Readings draw heavily from the whitepaper There Will Be a Scientific Theory of Deep Learning (Simon et al., 2026) and the primary literature it synthesizes.
Prerequisites
- Linear algebra and multivariate calculus at the level of Math 53, 54 / 110
- Probability and statistics at the level of EECS 126 / Data 140 / Stat 134
- Working knowledge of neural networks and deep learning (see ch. 1 from Nielson (2019))
It is highly recommended that you bring a physicist’s mindset to the table. This means you should be comfortable with the scientific method: formulating testable hypotheses, checking theoretical predictions against empirical measurements, solving simplified cases first, and using educated guesses (ansatze) to solve equations. We care more about simple, intuitive insights and tight connections between theory and experiment than we do about technically true mathematics.
Learning Objectives
By the end of the course, students will be able to:
- Articulate what a scientific theory of deep learning would look like and why it matters.
- Derive and analyze learning dynamics in solvable settings (deep linear networks, kernel regression).
- Explain the lazy/rich dichotomy and its implications for feature learning.
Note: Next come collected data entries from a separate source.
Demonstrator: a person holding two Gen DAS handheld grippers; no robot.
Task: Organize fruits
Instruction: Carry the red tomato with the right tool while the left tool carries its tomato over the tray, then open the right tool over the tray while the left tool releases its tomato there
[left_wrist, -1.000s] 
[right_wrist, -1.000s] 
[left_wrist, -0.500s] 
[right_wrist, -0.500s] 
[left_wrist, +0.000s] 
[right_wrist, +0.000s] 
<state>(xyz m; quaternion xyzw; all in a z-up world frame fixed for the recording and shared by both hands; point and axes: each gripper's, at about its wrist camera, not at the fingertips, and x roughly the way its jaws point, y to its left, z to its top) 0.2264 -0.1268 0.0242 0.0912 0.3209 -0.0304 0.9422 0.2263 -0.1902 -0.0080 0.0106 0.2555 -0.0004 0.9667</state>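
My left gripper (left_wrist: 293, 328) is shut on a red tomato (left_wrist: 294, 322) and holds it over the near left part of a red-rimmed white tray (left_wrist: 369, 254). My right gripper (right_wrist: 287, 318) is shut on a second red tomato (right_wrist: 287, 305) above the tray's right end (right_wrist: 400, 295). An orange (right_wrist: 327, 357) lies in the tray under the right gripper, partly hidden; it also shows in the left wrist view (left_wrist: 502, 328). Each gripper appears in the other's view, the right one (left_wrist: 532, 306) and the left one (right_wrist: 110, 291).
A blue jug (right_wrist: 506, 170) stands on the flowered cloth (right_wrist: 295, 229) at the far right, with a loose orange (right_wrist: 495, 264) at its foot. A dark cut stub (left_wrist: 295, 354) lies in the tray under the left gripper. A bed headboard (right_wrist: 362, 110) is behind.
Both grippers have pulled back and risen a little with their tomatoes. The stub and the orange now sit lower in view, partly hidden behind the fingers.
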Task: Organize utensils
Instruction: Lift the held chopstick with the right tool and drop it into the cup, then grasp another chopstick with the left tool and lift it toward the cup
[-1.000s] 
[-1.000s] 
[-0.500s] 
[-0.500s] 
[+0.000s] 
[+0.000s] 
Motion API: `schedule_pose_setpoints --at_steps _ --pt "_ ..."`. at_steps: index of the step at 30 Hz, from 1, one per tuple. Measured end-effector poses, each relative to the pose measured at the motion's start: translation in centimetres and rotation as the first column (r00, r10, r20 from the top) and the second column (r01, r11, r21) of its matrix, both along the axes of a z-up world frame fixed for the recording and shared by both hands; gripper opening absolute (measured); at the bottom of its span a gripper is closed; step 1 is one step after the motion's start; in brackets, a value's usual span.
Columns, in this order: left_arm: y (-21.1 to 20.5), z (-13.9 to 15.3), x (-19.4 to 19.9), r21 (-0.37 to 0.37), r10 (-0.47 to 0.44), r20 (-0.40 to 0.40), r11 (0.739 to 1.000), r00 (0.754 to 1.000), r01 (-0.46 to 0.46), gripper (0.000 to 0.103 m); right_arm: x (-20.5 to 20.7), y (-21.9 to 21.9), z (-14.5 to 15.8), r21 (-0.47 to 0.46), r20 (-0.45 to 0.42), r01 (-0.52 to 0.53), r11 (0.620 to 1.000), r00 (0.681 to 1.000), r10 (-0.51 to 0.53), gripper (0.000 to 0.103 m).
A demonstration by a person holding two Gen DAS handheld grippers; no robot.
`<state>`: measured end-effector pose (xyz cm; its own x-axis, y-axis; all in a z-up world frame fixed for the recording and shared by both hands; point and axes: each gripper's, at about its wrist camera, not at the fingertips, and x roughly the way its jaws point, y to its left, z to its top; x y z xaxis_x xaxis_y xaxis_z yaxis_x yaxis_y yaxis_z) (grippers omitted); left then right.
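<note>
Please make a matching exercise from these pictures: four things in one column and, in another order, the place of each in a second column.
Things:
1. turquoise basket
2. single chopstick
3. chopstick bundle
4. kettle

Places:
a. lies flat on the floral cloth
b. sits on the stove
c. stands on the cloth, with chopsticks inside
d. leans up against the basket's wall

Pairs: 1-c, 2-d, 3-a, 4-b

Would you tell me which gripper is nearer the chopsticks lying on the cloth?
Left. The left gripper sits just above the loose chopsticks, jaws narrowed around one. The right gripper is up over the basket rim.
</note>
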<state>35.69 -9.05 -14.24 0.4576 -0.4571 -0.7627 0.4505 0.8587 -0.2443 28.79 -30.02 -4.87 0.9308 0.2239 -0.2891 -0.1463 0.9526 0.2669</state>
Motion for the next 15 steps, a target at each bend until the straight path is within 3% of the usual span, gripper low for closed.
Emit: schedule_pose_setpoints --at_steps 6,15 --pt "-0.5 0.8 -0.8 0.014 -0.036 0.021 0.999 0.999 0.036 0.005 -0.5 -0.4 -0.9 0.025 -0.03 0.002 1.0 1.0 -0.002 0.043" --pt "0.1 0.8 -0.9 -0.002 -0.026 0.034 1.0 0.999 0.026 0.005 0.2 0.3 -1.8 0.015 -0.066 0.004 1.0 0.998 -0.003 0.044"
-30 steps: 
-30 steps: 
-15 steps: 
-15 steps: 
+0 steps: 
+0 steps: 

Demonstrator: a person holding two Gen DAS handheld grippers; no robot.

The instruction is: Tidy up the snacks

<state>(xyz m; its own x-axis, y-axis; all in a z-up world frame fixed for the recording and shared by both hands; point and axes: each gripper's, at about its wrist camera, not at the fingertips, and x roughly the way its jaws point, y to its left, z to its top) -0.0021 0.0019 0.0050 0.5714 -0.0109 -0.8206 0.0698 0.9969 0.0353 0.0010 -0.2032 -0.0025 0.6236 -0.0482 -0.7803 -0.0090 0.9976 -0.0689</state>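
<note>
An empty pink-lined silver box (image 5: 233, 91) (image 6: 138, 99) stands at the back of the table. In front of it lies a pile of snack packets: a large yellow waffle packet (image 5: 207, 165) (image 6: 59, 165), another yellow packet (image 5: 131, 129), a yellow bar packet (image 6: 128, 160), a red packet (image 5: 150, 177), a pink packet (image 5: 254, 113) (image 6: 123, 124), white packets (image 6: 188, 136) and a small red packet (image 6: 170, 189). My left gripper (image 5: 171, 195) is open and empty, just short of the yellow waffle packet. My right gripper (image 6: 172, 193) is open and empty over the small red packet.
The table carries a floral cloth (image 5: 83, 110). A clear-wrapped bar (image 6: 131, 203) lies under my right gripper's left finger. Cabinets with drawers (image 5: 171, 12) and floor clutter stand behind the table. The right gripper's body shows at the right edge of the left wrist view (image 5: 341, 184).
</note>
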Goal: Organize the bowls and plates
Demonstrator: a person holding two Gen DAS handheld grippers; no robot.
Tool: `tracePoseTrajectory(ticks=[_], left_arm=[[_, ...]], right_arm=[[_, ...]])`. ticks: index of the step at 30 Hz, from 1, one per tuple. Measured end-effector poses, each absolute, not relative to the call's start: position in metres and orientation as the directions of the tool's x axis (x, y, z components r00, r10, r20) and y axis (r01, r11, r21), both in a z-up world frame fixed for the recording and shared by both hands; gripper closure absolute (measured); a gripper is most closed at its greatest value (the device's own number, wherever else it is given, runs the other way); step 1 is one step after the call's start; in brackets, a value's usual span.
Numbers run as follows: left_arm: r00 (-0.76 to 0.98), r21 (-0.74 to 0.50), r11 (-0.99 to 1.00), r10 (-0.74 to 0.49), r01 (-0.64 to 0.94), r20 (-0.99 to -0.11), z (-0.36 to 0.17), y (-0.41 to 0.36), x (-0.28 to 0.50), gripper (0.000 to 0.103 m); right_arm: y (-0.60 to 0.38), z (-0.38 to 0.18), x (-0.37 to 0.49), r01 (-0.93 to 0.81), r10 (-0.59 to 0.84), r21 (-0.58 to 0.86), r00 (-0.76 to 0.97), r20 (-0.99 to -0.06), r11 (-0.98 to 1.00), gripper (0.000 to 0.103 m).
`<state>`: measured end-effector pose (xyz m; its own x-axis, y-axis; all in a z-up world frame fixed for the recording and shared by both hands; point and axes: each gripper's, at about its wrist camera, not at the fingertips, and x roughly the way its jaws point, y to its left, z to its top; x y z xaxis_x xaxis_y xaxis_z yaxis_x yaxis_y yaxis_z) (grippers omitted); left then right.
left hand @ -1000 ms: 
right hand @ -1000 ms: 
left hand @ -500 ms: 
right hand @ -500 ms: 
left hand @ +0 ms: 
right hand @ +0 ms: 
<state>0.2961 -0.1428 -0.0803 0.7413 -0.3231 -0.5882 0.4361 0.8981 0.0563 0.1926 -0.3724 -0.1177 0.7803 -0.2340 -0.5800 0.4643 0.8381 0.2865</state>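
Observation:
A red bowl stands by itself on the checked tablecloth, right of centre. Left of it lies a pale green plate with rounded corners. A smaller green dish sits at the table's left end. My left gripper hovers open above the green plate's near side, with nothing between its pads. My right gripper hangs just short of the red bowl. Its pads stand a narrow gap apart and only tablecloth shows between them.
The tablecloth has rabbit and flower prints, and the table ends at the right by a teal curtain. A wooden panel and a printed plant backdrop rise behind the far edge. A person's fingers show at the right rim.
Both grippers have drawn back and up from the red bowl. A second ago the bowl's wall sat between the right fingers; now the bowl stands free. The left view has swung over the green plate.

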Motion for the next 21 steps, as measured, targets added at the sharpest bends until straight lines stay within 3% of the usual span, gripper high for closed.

- Critically evaluate empirical scaling laws and proposed explanations.
- Design and execute small-scale experiments that test theoretical predictions about neural network training.
Course Content
The course is structured around five lines of evidence that a scientific theory of deep learning is within reach:
- Analytically solvable settings (toy models) that exhibit nontrivial learning phenomena exist.
- Insightful limits reveal fundamental behavior.
- Meaningful macroscopic statistics are captured by simple equations.
- Hyperparameters can be disentangled and understood.
- Universal phenomena appear across settings and tasks. The following is a non-exhaustive list of content we will cover:
- Deep Linear Networks (DLNs)
- The Neural Tangent Kernel (NTK)
- Kernel Ridge Regression (KRR)
- Eigenlearning
- The Hermite Eigenstructure Ansatz (HEA)
- The Lazy (NTK) and Rich (muP) Regimes
- Balancedness
- Feature Learning
- The Platonic Representation Hypothesis
- The Edge of Stability (EoS)
Grading
- Attendance & Participation 10%
- The liveliness of this course heavily depends on in-class participation. Please show up to class and ask questions! Two unexcused absences are allowed without penalty.
- Reading Questions 20%
- For every paper we read, please generate 2-3 questions and submit them before class.
- Final Project 30%
- The final project is the capstone of the course. Working individually or in pairs, you will:
- Identify a phenomenon related to topics covered in class (or for the especially ambitious, a related open problem from the whitepaper).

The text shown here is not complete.